FOR FURTHER INFORMATION PLEASE
CONTACT:
Magna Terra Minerals
Inc.Lewis Lawrick, President &
CEO647-478-5307Email: info@magnaterraminerals.comWebsite:
www.magnaterraminerals.com
Completion of the transaction is subject to a
number of conditions, including but not limited to, TSX Venture
Exchange acceptance and disinterested shareholder approval by the
shareholders of Magna Terra. The transaction cannot close until the
required shareholder approval is obtained. There can be no
assurance that the transaction will be completed as proposed or at
all.
Investors are cautioned that, except as
disclosed in the management information circular dated January 27,
2020, any information released or received with respect to the
transaction may not be accurate or complete and should not be
relied upon.

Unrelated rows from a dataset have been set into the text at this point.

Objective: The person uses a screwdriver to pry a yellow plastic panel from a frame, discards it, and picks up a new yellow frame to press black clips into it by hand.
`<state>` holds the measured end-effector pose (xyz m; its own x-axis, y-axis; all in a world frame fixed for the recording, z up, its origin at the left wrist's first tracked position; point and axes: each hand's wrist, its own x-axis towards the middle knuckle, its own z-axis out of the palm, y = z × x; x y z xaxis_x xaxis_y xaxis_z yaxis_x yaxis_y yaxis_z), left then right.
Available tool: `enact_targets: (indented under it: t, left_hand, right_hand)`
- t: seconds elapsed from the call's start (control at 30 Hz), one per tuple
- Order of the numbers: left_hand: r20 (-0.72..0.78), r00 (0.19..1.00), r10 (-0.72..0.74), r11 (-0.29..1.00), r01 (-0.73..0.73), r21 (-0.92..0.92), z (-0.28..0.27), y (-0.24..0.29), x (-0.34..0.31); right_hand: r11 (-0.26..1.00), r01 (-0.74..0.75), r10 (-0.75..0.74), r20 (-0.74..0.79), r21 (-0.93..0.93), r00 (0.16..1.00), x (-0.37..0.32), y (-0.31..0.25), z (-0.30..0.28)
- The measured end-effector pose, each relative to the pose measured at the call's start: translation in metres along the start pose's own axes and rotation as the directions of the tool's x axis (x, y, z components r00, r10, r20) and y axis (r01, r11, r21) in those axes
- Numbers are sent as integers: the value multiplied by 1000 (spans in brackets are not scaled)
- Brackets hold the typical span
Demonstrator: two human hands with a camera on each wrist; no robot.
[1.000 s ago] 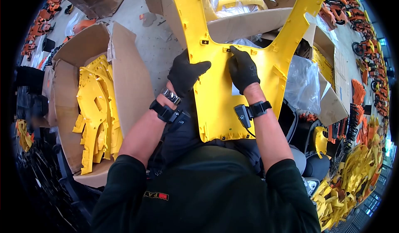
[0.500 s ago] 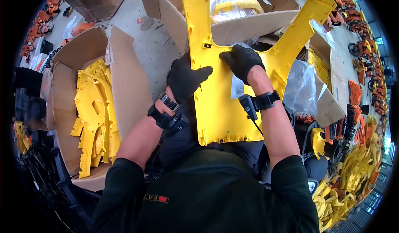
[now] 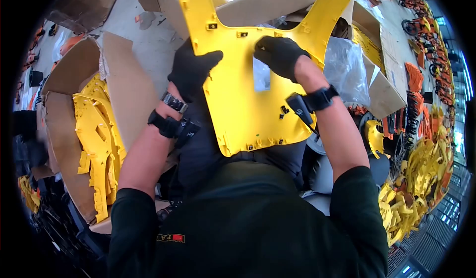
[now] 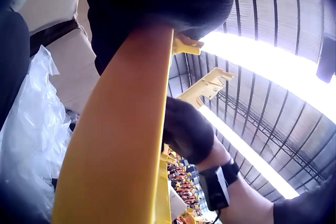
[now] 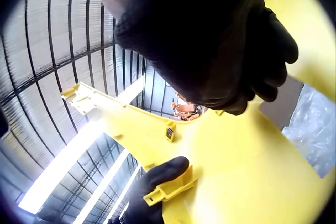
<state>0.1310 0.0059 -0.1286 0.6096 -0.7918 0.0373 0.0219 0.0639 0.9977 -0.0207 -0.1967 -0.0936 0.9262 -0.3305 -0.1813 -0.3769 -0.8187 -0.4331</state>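
Observation:
A large yellow plastic panel (image 3: 243, 99) with two upright arms lies tilted over the person's lap. My gloved left hand (image 3: 191, 70) grips its left edge, thumb over the near face. Over the panel's upper middle is my gloved right hand (image 3: 282, 57), fingers curled; I cannot tell whether something small is inside them. In the right wrist view, its curled fingers (image 5: 273, 50) show close above the yellow surface. One black clip (image 3: 242, 34) sits at the curved upper edge, another black clip (image 3: 212, 26) farther left. Small black clips (image 3: 283, 111) lie near the right wrist.
At left, an open cardboard box (image 3: 64, 114) holds yellow panels (image 3: 99, 139). Beyond the panel stands another cardboard box (image 3: 277, 3); clear plastic wrap (image 3: 342, 75) hangs at right. A pile of yellow parts (image 3: 421, 179) lies far right, with orange machines (image 3: 421, 25) behind.
My right hand has come away from the clip at the curved upper edge, leaving that clip visible. The panel and left hand have shifted left and up in view. Small clips now show lower right.

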Motion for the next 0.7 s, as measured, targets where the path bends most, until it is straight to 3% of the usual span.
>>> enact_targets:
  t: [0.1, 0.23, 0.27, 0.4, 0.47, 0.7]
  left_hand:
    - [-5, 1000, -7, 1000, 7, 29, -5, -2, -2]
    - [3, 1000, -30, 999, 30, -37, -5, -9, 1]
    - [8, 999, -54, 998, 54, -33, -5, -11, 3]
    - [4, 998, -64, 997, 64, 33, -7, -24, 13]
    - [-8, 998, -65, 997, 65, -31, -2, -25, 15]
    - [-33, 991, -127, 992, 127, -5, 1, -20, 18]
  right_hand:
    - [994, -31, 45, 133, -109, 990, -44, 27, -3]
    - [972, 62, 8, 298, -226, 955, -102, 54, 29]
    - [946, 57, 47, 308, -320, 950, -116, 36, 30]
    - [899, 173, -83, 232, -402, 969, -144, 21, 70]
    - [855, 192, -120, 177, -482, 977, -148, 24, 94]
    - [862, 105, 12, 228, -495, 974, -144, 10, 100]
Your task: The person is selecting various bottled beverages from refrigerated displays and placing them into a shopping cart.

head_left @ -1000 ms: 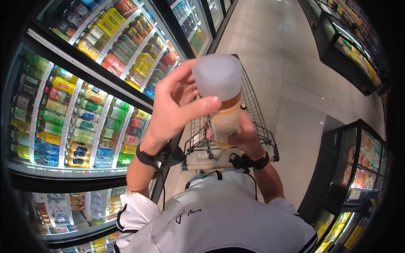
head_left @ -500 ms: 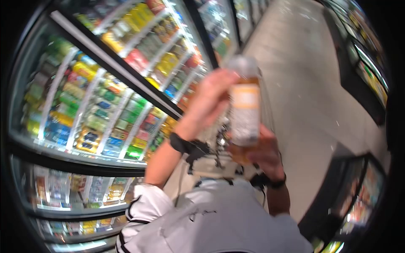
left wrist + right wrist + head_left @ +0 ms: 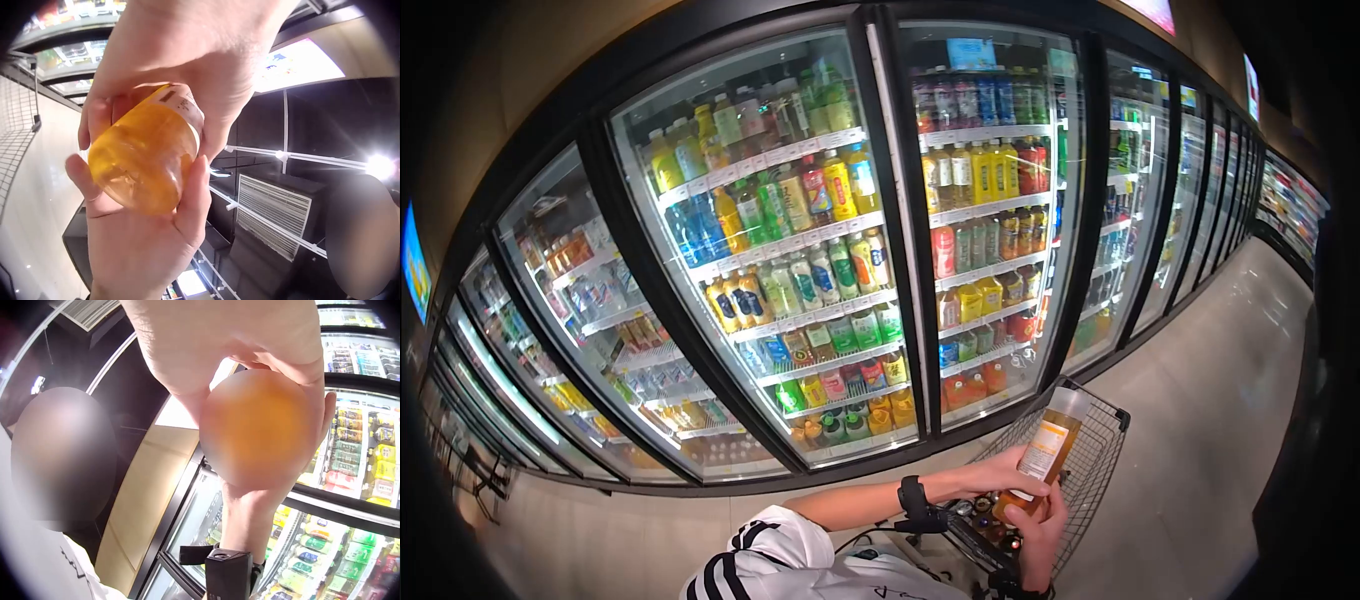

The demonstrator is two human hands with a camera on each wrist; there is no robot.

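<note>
A bottle of amber drink (image 3: 1048, 450), with an orange and white label and a wide translucent top, tilts over the shopping cart. My left hand (image 3: 998, 474) grips it around the lower part of the label. Below that, my right hand (image 3: 1040, 532) holds the base, thumb and fingers on opposite sides. In the left wrist view the bottle's clear orange bottom (image 3: 147, 165) shows between both hands. The right wrist view has its base (image 3: 256, 428) as a blurred orange disc, with the rest of the bottle hidden behind it.
The wire cart (image 3: 1090, 490) stands right in front of me, with several dark-topped bottles (image 3: 982, 522) in it. Tall glass-door drink fridges (image 3: 890, 250) line the aisle ahead and to the left. Tiled floor (image 3: 1190, 430) runs along the right.
My view has swung up and left to face the fridges. The bottle now appears lower and tilted in the head view. My left hand has shifted from near its top down to the label.
</note>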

Trading in the securities of Magna Terra should be
considered highly speculative.
The TSX Venture Exchange has in no way passed
upon the merits of the proposed transaction and has neither
approved nor disapproved the contents of this news release.

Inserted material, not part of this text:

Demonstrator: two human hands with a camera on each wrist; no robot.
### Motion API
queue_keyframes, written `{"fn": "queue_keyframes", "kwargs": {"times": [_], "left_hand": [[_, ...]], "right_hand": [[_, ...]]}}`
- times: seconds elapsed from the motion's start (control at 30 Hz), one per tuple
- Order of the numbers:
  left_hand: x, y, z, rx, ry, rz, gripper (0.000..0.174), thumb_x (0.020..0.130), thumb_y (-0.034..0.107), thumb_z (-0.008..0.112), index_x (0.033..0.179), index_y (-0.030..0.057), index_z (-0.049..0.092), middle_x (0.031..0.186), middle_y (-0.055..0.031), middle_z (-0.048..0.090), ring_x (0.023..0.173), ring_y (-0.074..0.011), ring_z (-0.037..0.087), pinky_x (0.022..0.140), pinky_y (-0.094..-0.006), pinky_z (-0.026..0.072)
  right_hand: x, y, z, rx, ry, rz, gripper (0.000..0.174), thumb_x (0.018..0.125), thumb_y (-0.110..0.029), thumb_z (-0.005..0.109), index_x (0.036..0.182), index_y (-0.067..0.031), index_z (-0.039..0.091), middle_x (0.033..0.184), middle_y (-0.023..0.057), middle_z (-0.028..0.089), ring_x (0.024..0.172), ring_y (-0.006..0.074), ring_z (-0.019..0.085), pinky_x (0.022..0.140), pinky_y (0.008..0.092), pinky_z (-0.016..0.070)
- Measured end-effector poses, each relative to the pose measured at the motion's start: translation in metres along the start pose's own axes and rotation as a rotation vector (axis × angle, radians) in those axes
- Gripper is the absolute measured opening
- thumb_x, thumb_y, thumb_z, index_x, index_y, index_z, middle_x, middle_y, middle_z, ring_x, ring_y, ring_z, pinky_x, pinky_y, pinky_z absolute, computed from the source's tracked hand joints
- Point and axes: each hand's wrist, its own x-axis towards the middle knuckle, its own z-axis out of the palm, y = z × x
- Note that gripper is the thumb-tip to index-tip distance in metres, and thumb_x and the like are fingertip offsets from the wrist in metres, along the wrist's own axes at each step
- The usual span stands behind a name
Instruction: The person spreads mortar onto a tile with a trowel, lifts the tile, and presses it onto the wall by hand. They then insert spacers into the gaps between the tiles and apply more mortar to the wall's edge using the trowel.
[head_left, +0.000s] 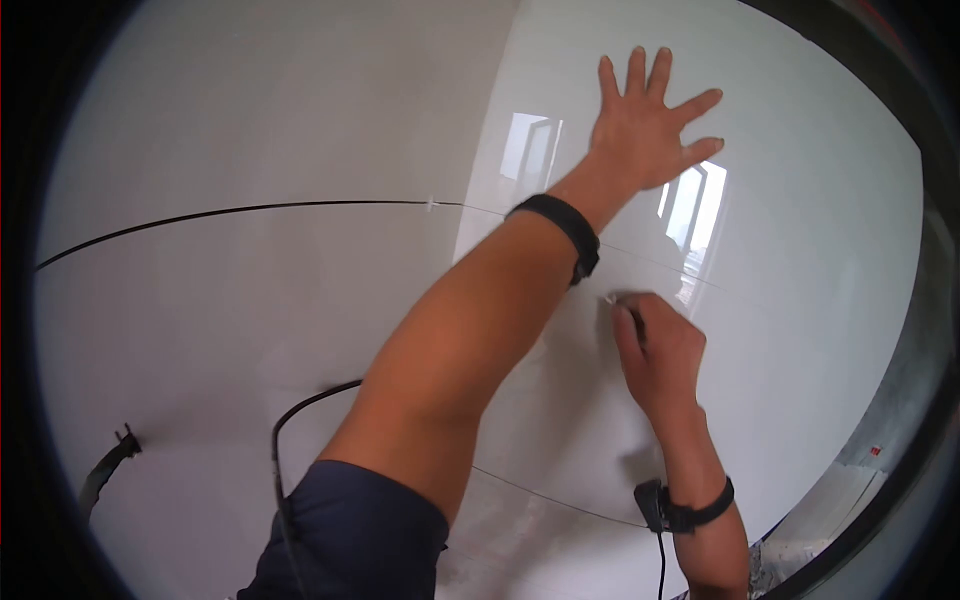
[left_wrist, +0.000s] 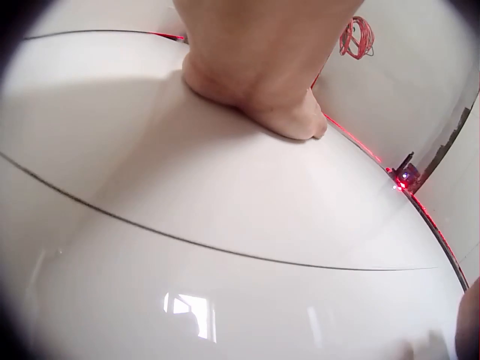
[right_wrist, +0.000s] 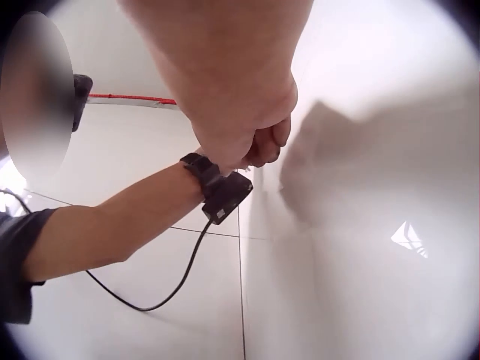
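My left hand (head_left: 650, 120) lies flat with spread fingers on a glossy white wall tile (head_left: 800, 250), and in the left wrist view the heel of the palm (left_wrist: 255, 82) presses on that tile (left_wrist: 225, 195). Lower down, my right hand (head_left: 655, 345) is curled with its fingertips at the thin joint line that crosses the tile face. It pinches a small white piece (head_left: 609, 298) right at that joint. From the right wrist, the right hand (right_wrist: 251, 135) shows as a loose fist close to the wall; the piece itself is hidden there.
A dark joint (head_left: 250, 210) runs across the left wall, with a small white spacer (head_left: 430, 203) at the corner. A red laser line (left_wrist: 352, 139) crosses the tiles, near a red wire coil (left_wrist: 358, 37) and a small device (left_wrist: 405, 174). A black cable (head_left: 290, 420) hangs by my left arm.
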Motion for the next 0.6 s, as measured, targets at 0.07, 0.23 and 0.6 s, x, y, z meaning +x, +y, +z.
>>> {"fn": "queue_keyframes", "kwargs": {"times": [0.07,0.23,0.6], "left_hand": [[0.006,-0.005,0.005,0.009,0.044,0.021,0.064,0.092,0.070,0.038,0.149,0.0417,0.037,0.159,-0.0217,0.021,0.147,-0.0444,0.015,0.115,-0.0660,0.0058],[0.012,-0.003,-0.035,-0.005,-0.200,0.040,0.066,0.096,0.063,0.037,0.152,0.0293,0.035,0.158,-0.0264,0.022,0.146,-0.0451,0.019,0.114,-0.0669,0.0113],[0.033,-0.015,-0.017,-0.051,-0.163,0.123,0.064,0.096,0.061,0.037,0.152,0.0297,0.036,0.157,-0.0275,0.023,0.145,-0.0463,0.020,0.115,-0.0658,0.0113]], "right_hand": [[0.015,0.004,0.010,-0.062,0.011,-0.031,0.005,0.086,-0.011,0.066,0.086,-0.0074,0.062,0.075,0.0096,0.064,0.062,0.0307,0.061,0.055,0.0389,0.0463],[0.026,0.007,0.023,-0.122,0.043,-0.090,0.012,0.087,-0.013,0.064,0.080,-0.0065,0.058,0.069,0.0080,0.060,0.059,0.0292,0.060,0.053,0.0381,0.0459],[0.068,0.018,0.041,-0.297,-0.041,-0.227,0.009,0.078,-0.002,0.060,0.075,-0.0036,0.053,0.066,0.0111,0.058,0.057,0.0309,0.060,0.049,0.0407,0.0455]]}}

Neither TSX Venture Exchange nor its Regulation
Services Provider (as that term is defined in the policies of the
TSX Venture Exchange) accepts responsibility for the adequacy or
accuracy of this release.
Cautionary Statements Regarding Forward Looking
Information
Some statements in this release may contain
forward-looking information. All statements, other than of
historical fact, that address activities, events or developments
that the Company believes, expects or anticipates will or may occur
in the future (including, without limitation, statements regarding
potential mineralization) are forward-looking statements.

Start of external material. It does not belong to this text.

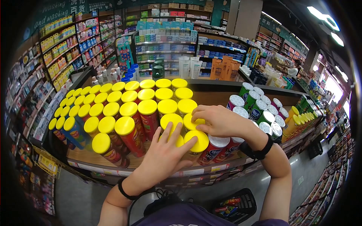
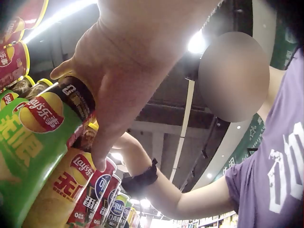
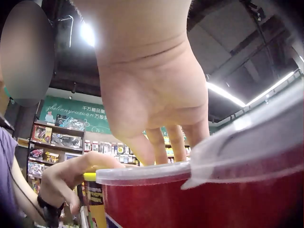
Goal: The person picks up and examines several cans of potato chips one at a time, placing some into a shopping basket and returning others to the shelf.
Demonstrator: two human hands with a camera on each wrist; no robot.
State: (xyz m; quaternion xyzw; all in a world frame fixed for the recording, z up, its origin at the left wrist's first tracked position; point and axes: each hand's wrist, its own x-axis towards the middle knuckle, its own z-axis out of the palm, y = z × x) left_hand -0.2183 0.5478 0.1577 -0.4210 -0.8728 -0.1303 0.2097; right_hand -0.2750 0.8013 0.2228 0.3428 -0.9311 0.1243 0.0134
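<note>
My left hand (image 1: 166, 156) spreads its fingers over the yellow lids of the front chip cans. Its index finger lies on the lid of the frontmost chip can (image 1: 198, 139). In the left wrist view this hand overlaps the top of a green Lay's can (image 2: 38, 142), its thumb beside a yellow Lay's can (image 2: 66, 185). From the right, my right hand (image 1: 222, 120) reaches over a yellow-lidded can (image 1: 190, 122), fingers bent down and fingertips at its lid. In the right wrist view, a red can (image 3: 142, 199) with a clear lid partly hides those fingertips.
Rows of yellow-lidded cans (image 1: 128, 109) fill the shelf's left side. White-lidded cans (image 1: 256, 105) stand to the right. Lotion bottles (image 1: 222, 66) line the back divider. A black basket (image 1: 249, 205) with several packs sits on the floor near my feet.
</note>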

Forward-looking statements are generally identifiable by use of the
words “may”, “will”, “should”, “continue”, “expect”, “anticipate”,
“estimate”, “believe”, “intend”, “plan” or “project” or the
negative of these words or other variations on these words or
comparable terminology. Forward-looking statements are subject to a
number of risks and uncertainties, many of which are beyond the
Company’s ability to control or predict, that may cause the actual
results of the Company to differ materially from those discussed in
the forward-looking statements. Factors that could cause actual
results or events to differ materially from current expectations
include, among other things, without limitation, failure by the
parties to complete the Acquisition, the possibility that future
exploration results will not be consistent with the Company's
expectations, changes in world gold markets or markets for other
commodities, and other risks disclosed in the Circular and the
Company’s public disclosure record on file with the relevant
securities regulatory authorities. Any forward-looking statement
speaks only as of the date on which it is made and except as may be
required by applicable securities laws, the Company disclaims any
intent or obligation to update any forward-looking statement.